_WHAT THE TASK REQUIRES_. Only the line containing "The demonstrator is" and the lines after it, through the end of the entries, should be output exactly.

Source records
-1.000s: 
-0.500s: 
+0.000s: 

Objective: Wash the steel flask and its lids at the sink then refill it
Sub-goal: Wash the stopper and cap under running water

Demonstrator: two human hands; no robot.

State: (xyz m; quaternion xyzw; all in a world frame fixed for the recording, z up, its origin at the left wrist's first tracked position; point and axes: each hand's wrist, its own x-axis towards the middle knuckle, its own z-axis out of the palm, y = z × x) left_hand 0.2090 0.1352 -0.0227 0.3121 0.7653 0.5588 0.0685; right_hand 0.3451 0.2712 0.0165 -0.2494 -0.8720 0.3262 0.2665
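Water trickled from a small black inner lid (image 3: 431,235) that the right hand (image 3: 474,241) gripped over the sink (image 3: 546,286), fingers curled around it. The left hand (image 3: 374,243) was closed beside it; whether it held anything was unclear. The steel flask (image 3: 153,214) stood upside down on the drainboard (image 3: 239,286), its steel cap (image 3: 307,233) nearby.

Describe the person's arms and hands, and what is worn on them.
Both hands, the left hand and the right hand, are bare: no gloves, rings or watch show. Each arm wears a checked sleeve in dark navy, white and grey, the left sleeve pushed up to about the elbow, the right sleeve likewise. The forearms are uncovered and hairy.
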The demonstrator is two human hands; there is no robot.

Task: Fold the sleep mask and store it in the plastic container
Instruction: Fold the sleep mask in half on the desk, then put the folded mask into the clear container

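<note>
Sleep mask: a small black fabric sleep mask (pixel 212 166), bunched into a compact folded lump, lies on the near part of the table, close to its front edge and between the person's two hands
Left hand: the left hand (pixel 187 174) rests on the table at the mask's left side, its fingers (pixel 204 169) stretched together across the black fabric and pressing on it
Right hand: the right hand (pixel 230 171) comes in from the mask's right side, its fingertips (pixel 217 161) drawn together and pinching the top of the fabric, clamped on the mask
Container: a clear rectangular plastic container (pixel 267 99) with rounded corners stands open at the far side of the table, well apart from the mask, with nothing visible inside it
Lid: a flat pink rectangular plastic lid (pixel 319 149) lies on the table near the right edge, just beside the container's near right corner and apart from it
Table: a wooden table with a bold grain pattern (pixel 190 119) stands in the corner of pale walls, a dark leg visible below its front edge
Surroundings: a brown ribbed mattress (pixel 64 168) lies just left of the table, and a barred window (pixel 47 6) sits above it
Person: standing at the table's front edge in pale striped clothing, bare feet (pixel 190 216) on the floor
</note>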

_THE ANSWER_.
The demonstrator is two human hands; there is no robot.

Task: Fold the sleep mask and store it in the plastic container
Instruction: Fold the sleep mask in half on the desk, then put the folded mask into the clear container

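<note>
Sleep mask: a small black fabric sleep mask (pixel 212 166), bunched into a compact folded lump, lies on the near part of the table, close to its front edge and between the person's two hands
Left hand: the left hand (pixel 187 174) rests on the table at the mask's left side, its fingers (pixel 204 169) stretched together across the black fabric and pressing on it
Right hand: the right hand (pixel 230 171) comes in from the mask's right side, its fingertips (pixel 217 161) drawn together and pinching the top of the fabric, clamped on the mask
Container: a clear rectangular plastic container (pixel 267 99) with rounded corners stands open at the far side of the table, well apart from the mask, with nothing visible inside it
Lid: a flat pink rectangular plastic lid (pixel 319 149) lies on the table near the right edge, just beside the container's near right corner and apart from it
Table: a wooden table with a bold grain pattern (pixel 190 119) stands in the corner of pale walls, a dark leg visible below its front edge
Surroundings: a brown ribbed mattress (pixel 64 168) lies just left of the table, and a barred window (pixel 47 6) sits above it
Person: standing at the table's front edge in pale striped clothing, bare feet (pixel 190 216) on the floor
</note>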

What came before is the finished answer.